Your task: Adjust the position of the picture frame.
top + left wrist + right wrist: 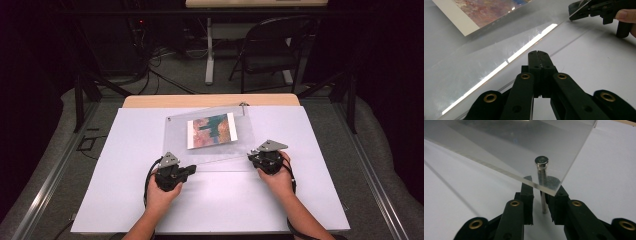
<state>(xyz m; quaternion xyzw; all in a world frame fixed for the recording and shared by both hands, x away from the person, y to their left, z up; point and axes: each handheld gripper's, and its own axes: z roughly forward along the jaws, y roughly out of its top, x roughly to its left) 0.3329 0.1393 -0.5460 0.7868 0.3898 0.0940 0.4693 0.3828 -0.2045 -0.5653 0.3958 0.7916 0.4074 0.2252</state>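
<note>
While the high view looks down on the white rectangular board (215, 200) covering my tan wooden table (210, 100), my left gripper (186, 170) sits at the near-left corner of the clear acrylic frame panel (175, 137) and my right gripper (256, 154) at its near-right corner. Panel lies skewed on the board, with a multicoloured print with white side margins (211, 130) under or in it, roughly centred. Small metal standoff (243, 105) at the panel's far-right corner. My left hand (161, 196) and right hand (279, 180) wrap the grippers from behind. Room: grey carpeted floor, black folding chair (272, 47) beyond the table, pale desk leg (209, 50), cables on the floor (160, 60), dark curtains at the sides.

Left gripper view: my left jaws are pressed together, tips meeting, nothing between them. They rest on the white board just beside the panel's bright near edge (524, 48); can't tell if they touch it. Print corner (479, 15) at top left. My right gripper (584, 11) shows top right at the panel's far corner.

Right gripper view: my right jaws stand slightly apart, either side of a silver metal pin with a round cap (542, 170) standing upright through the panel corner (554, 191). Corner is raised off the board, over the jaw tips. Whether the pads actually bear on the pin, I can't tell.
</note>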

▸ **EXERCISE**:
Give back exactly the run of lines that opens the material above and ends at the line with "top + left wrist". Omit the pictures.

▸ **SOLUTION FOR THIS PROBLEM**:
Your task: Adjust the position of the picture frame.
top + left wrist + right wrist: 

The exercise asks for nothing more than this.